An old TV ad campaign for a clothing or furniture store carried the tagline: “An educated consumer is our best customer.”

Nothing could say it better for e-tailers. Need evidence? Check out the recent survey of Web users from NPD Group on how the holiday shopping season went.

Consumers were happy, the survey found, even though many of them encountered at least one of the typical online problems: site outages, broken links, late shipments and failed businesses.

But here’s the best part: Consumers knew those hassles might exist and adjusted their shopping habits accordingly. People bought items early. They made sure to visit a site soon enough in the shopping season so that they could always click back later if it was out of commission. And they had realistic expectations, one can assume, about the levels of customer service they would receive from busy e-tailers in an even busier season.

Spreading the Knowledge

Now, security is a whole different ballgame in many ways. People are not as forgiving when it comes to their credit card information being exposed to theft. That’s just plain carelessness on the part of the e-tailer. And loss of trust is not easily fixed.

However, if we apply the education model to the Egghead situation, we’re likely to see progress in maintaining trust in the first place.

Smart consumers — not just those directly affected by Egghead or CreditCards.com, the other recent hack victim — are likely to explore the options already out there to protect themselves, such as the growing family of one-use credit cards. Some may turn to alternative payment methods. Others may just be more judicious with their credit card information, handing it over only to the most reputable and trusted e-tailers.

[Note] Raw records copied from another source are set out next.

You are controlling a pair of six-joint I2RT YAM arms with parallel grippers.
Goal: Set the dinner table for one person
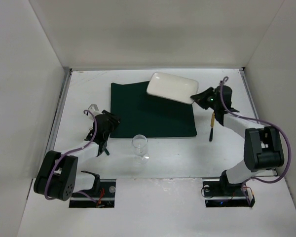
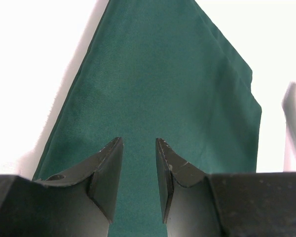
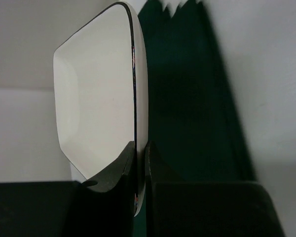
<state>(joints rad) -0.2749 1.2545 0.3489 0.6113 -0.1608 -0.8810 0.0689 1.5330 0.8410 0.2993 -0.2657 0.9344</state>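
My right claw [image 3: 138, 148] is pinching the thin dark-edged rim of a glossy white plate [image 3: 98, 98], a rounded rectangle. In the top view the plate is sticking out toward ten o'clock, tilted above the matte dark green cloth placemat [image 1: 148, 116]. My left claw [image 2: 138, 148] is standing spread, gripping nothing, over the placemat's edge. The flat matte white dinner table [image 1: 89, 89] is lying under both claws. A clear glass [image 1: 139, 144] is standing at four o'clock of the left claw.

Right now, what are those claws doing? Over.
Right claw shut on plate rim, plate over mat's far right corner. Left claw open, empty, at mat's left edge. Glass on table by mat's near edge; mat's middle bare.
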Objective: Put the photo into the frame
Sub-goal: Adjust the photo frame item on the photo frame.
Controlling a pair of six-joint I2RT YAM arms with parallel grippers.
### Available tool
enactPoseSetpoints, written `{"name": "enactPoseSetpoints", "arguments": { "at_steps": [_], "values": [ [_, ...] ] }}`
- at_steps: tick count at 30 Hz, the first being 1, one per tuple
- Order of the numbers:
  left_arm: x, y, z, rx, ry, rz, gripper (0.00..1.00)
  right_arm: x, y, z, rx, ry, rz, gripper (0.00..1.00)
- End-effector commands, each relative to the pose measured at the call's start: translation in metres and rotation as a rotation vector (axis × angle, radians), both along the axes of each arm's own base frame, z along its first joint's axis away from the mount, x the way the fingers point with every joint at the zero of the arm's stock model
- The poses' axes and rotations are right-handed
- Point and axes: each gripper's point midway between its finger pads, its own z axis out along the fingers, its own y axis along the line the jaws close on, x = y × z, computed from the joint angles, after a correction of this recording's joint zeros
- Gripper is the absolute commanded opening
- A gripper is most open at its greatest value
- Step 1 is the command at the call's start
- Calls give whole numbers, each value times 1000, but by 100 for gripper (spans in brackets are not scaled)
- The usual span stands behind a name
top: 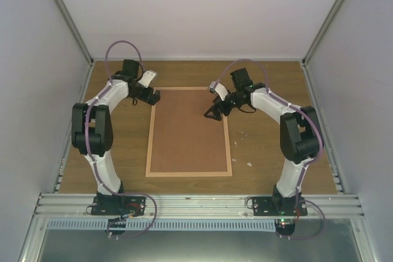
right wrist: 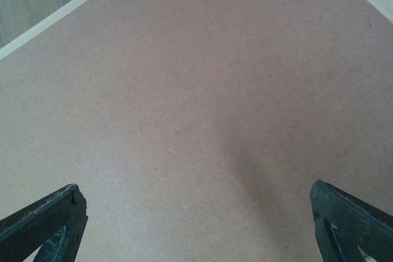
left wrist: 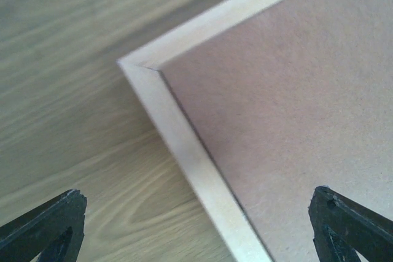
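Note:
The frame [top: 149, 151] lies flat in the middle of the table, its thin light wood rails around a plain brown backing board [top: 189, 133]. The photo is hidden. My left gripper [top: 155, 97] hovers open over the frame's far left corner [left wrist: 132, 64]; one finger [left wrist: 43, 228] is over the table, the other over the board. My right gripper [top: 214, 113] hangs open above the board near the frame's right rail [top: 228, 133]. In the right wrist view only brown board [right wrist: 196, 115] lies between the fingers [right wrist: 353, 219].
Small white scraps [top: 249, 164] lie on the wood table right of the frame. A white piece [top: 147, 78] shows by the left arm's wrist at the far left. Grey walls close in the table on three sides.

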Motion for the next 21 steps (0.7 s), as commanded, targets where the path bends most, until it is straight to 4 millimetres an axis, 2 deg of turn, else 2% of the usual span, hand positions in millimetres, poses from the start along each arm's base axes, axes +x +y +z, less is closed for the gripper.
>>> {"name": "enactPoseSetpoints", "arguments": {
  "at_steps": [1, 5, 9, 16, 21],
  "values": [
    [-1, 20, 17, -9, -32, 52, 99, -1, 6, 2, -2, -12, 24, 99],
    [-5, 25, 4, 23, -24, 58, 99, -5, -2, 5, 18, 24, 21, 100],
    [-4, 27, -6, 37, -8, 71, 99, -2, -27, 6, 22, 60, -40, 100],
    [-14, 24, -33, 70, 40, 63, 99, -3, -74, -17, -45, 125, -158, 100],
    [-21, 20, -44, 101, 58, 57, 99, -6, -103, -34, -113, 156, -235, 100]
  ]
}}
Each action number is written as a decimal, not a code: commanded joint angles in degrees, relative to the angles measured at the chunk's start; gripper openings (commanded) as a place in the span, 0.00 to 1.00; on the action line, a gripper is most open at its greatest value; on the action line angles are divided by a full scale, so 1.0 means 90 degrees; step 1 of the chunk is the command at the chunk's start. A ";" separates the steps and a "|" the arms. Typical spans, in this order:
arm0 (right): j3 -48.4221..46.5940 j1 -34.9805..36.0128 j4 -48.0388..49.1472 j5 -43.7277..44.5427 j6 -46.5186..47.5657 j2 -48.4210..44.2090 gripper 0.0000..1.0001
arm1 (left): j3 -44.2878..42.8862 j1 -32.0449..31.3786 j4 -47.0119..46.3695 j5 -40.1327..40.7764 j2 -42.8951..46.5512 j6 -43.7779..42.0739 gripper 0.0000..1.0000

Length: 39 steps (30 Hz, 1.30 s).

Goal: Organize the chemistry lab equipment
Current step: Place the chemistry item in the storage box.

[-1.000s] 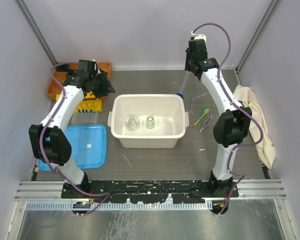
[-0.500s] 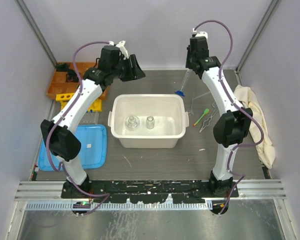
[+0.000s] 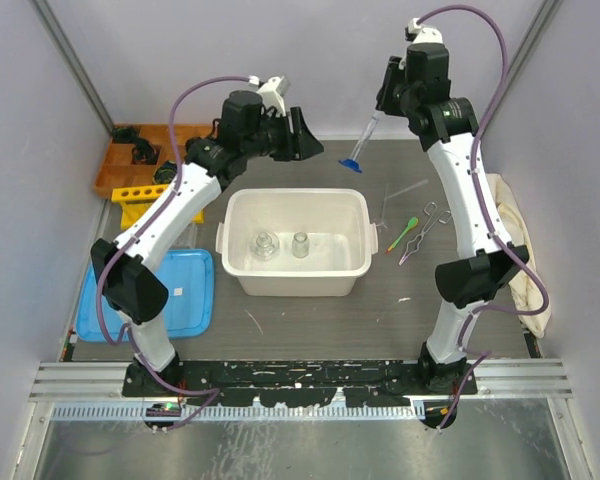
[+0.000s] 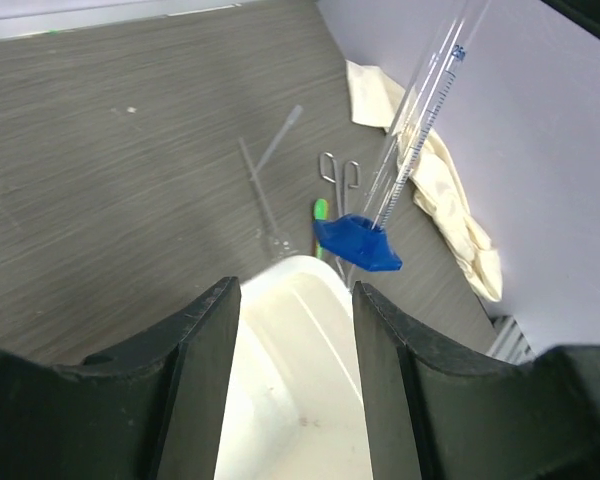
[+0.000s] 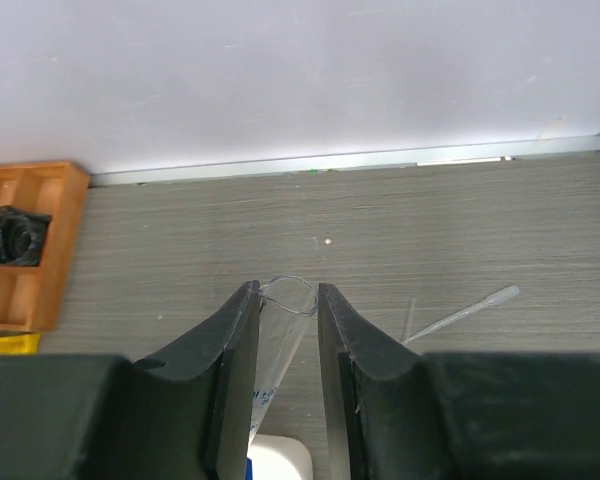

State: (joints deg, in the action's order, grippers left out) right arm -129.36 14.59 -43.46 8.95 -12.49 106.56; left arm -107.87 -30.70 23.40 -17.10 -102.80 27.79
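Grey wood-grain tabletop runs up to the pale back wall, and I read it from my arms' bases outward. At lower left of the top view lies a blue tray (image 3: 195,300). At centre sits a white tub (image 3: 295,282) holding two small glass flasks (image 3: 265,245), side by side and upright. Right of the tub, a green spoon (image 3: 408,227) and metal forceps (image 3: 421,234) lie just beside each other on the bare table, with a cream cloth (image 3: 515,225) bunched at the right edge. Two thin clear pipettes (image 4: 260,195) lie beyond the tub's far right corner. At middle left, the yellow rack (image 3: 145,193) rests in front of the orange tray (image 3: 110,172).

Farther back, both wrists are raised above the table. My left gripper (image 4: 295,290) hangs over the tub's far rim, its jaws apart with nothing between them. My right gripper (image 5: 288,295), at upper right of the top view, is clamped on the rim of a graduated glass cylinder (image 4: 420,130), which slants down to its blue foot (image 3: 352,165). That foot is off the table, beyond the tub's far right corner.
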 commanded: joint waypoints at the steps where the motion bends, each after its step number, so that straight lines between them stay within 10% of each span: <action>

While that may be bad news for some startups, think of how important it is to be able to say that those trusted companies exist.

In E-Commerce They Trust

A year from now, many consumers will have forgotten about Egghead’s woes. But some will take the lessons from the event with them, and will become even better customers for e-commerce.

Best of all, smart customers can make even not-so-smart companies look good.

What do you think? Let’s talk about it.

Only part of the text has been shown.